While the CMMC is hardly an “under the radar” provision of the NDAA, Gordon Bitko, the former FBI CIO and now the senior vice president for policy, public sector at the IT Industry Council, said the expedited timeframe both Congress and DoD wants is concerning for industry.
“Everyone is on board with understanding the cyber risks the defense industrial board (DIB) faces and needing to find ways to harden and secure their systems and data better. But the concerns ITI members have is what seems like the arbitrary rush to hit those dates laid out in the NDAA,” Bitko said in an interview. “Even though the bills and guidance are requiring DoD to do it in a collaborative way, none of our members feel like it’s happening well enough. We are providing feedback and ideas to DoD, but it seems like they will get to them later. If we go down the road of creating a process and infrastructure upfront without having gotten input from industry who spend a lot of time thinking about cyber, I’m concerned DoD will create a duplicative infrastructure and not apply lessons learned from things like the Federal Risk Authorization Management Program (FedRAMP).”
Bitko said DoD has not addressed several big picture questions such as the scope of CMMC and how it will filter down into the supply chain, the true cost and time to get more than 300,000 vendors through third-party accreditors and the value of the certification if it’s only an annual requirement or one that happens every three or five years.
On page 333, Section 802 seems to be one of those provisions where what’s old is new again.
It calls for DoD to run at least two and no more than five pilots where a cross-functional team of experts, known as “alpha contracting teams,” come together to work on a particularly complex acquisition.
“The conferees note that this construct revives in a modern context the ‘alpha contracting’ concept that is more than a decade old.

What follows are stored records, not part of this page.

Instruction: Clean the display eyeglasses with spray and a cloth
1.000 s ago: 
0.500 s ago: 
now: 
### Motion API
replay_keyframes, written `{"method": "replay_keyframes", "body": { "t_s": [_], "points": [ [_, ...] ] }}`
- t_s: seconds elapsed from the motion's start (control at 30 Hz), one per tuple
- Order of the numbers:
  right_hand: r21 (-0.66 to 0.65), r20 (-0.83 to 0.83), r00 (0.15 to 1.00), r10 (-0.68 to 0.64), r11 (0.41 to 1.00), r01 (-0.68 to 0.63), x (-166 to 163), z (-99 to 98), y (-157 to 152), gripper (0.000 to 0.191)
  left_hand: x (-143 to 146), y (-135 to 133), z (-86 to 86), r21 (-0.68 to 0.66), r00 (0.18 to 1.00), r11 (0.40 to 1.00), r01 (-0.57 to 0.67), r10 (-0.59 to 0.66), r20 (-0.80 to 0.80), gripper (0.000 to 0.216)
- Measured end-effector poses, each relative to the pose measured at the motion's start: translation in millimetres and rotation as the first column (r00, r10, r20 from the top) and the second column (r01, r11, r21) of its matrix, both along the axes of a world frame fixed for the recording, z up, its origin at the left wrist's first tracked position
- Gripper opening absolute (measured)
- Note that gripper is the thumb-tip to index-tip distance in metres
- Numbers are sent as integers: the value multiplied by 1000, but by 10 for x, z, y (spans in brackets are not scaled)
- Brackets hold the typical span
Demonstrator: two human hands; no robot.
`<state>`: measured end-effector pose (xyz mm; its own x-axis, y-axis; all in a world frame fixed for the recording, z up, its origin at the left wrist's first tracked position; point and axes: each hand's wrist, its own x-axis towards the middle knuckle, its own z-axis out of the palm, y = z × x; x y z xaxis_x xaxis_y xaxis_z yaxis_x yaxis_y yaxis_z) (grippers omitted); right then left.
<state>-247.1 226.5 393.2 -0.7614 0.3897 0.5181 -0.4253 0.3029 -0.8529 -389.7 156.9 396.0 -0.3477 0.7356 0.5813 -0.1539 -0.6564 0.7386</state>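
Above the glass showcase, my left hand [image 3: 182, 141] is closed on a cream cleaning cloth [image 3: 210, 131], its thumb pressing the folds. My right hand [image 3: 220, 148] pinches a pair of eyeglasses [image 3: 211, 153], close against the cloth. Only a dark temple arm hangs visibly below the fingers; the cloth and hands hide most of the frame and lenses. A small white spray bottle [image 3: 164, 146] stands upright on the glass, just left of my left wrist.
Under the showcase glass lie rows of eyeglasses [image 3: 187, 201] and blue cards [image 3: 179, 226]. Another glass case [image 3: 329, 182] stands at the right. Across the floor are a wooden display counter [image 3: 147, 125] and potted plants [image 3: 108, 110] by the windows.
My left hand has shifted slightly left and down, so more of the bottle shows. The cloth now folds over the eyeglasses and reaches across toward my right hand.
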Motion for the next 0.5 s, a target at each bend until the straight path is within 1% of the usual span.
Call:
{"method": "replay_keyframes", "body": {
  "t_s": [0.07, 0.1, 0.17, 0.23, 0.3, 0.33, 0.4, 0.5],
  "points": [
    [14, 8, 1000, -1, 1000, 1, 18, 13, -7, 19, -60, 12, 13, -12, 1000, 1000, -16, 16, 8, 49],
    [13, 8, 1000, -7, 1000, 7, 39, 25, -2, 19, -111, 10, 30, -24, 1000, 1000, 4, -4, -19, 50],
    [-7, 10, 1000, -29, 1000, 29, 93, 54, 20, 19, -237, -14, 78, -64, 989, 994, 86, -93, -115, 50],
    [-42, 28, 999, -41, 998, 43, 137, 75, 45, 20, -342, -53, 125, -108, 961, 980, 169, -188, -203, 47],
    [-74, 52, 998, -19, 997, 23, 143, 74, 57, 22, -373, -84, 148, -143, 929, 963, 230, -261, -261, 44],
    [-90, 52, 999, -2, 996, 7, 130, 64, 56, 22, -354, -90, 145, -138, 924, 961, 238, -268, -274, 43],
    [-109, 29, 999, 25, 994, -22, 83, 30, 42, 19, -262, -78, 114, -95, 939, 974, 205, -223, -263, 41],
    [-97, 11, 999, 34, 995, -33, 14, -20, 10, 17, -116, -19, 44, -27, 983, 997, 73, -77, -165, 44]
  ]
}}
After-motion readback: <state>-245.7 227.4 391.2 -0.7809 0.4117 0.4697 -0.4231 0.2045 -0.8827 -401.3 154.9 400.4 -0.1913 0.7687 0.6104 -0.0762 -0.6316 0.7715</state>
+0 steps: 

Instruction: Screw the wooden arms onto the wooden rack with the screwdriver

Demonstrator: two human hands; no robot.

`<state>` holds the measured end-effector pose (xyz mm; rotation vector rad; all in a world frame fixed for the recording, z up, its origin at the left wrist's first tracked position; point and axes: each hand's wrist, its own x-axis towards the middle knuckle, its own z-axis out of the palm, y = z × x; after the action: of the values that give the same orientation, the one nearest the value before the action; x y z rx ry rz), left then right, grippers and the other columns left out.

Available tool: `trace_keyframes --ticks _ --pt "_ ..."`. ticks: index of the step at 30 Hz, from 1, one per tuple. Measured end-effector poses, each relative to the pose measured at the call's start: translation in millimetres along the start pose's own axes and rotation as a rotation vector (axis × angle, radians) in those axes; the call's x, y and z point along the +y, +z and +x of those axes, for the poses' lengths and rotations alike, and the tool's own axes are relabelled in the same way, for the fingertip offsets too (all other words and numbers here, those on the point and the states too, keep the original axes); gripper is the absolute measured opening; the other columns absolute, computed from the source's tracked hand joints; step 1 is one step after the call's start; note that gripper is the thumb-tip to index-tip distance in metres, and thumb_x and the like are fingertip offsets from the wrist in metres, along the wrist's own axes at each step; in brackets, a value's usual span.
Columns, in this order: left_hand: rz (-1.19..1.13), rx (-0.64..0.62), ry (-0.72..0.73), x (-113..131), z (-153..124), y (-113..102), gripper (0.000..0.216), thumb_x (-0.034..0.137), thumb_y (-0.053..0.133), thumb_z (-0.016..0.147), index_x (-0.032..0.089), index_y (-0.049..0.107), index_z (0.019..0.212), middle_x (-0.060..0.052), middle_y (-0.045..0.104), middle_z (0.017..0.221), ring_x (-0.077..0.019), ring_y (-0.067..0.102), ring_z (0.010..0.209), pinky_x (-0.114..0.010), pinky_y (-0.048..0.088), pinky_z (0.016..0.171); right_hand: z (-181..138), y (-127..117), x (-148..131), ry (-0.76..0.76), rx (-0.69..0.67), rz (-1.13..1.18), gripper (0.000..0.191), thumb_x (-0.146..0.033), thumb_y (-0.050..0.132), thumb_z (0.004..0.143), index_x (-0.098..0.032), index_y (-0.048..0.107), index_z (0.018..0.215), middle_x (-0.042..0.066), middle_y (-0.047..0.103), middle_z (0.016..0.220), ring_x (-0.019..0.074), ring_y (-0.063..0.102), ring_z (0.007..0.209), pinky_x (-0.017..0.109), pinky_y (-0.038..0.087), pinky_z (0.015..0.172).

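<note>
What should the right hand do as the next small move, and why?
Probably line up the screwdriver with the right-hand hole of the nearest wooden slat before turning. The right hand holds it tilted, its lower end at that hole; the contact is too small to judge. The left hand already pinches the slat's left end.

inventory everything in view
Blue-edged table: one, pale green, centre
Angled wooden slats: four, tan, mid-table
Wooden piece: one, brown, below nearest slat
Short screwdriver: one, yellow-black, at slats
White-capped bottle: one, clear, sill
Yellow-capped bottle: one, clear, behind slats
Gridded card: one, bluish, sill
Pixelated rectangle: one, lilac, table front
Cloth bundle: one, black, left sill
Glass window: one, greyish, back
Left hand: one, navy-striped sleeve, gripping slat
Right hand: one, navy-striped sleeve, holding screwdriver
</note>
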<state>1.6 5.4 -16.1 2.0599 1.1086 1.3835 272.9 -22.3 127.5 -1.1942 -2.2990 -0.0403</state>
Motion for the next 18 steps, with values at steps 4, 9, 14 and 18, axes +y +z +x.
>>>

Further, it brings together all government personnel involved in the functions that support acquisition actions, to include contracting staff as well as technical staff, operators and cost personnel,” the NDAA states. “This is intended to ensure that technical requirements are appropriately valued and that the most effective acquisition strategy to achieve these requirements is identified.”
Matthew Cornelius, the executive director of the Alliance for Digital Innovation (ADI), pointed out this provision.
“Done correctly, this pilot program and the initiatives DoD chooses for inclusions can truly bring together the best of government, academia and industry to collectively address complex procurements,” he said. “These initiatives should be broadly scoped so as to allow true collaboration and technical expertise to influence better buying decisions and not bias outcomes towards a single, established entity.”
Congress wants DoD to act quickly with deadlines of Feb. 1 to establish pilot criteria, May 1 to identify and notify Congress of the test cases selected and Dec. 1 to brief lawmakers on the pilots metrics, including how they are improving acquisition cycle time and other metrics.